**What this task involves:**
If a line in the listing below contains "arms", return that line.
+ + + +
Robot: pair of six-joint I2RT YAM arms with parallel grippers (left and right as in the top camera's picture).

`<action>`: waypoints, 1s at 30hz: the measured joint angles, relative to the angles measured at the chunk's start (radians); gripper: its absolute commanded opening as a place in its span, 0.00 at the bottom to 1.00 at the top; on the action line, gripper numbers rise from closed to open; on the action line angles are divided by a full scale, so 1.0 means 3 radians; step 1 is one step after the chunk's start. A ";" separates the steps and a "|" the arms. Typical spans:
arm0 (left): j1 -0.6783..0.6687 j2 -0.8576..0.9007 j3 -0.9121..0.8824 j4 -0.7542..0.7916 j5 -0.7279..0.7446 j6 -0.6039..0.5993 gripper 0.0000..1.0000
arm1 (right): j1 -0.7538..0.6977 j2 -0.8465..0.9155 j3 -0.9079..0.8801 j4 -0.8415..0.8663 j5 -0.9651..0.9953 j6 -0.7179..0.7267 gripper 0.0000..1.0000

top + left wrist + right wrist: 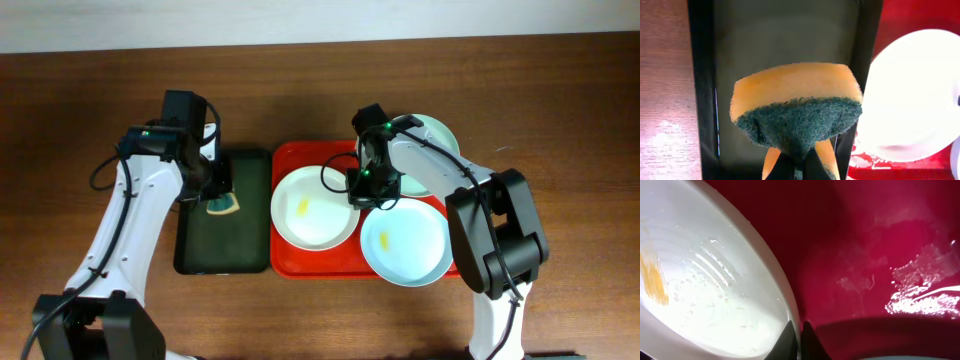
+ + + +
**Written solution:**
Robot: pair of six-joint I2RT YAM arms with parallel grippers (left and right as in the top camera's picture).
`<action>`: waypoints, 1s at 30hz: the measured joint angles, relative to the angles measured at the chunk's start (radians); gripper: its absolute commanded opening as a place in its span, 0.00 at the bottom to 1.00 at the top; on the action line, gripper numbers rise from closed to open; on the action line angles are divided by a full scale, so 1.0 means 3 radians; step 1 is one step after the chunk's start. A ";" separates the steps and a "|" the arms. Typical spans:

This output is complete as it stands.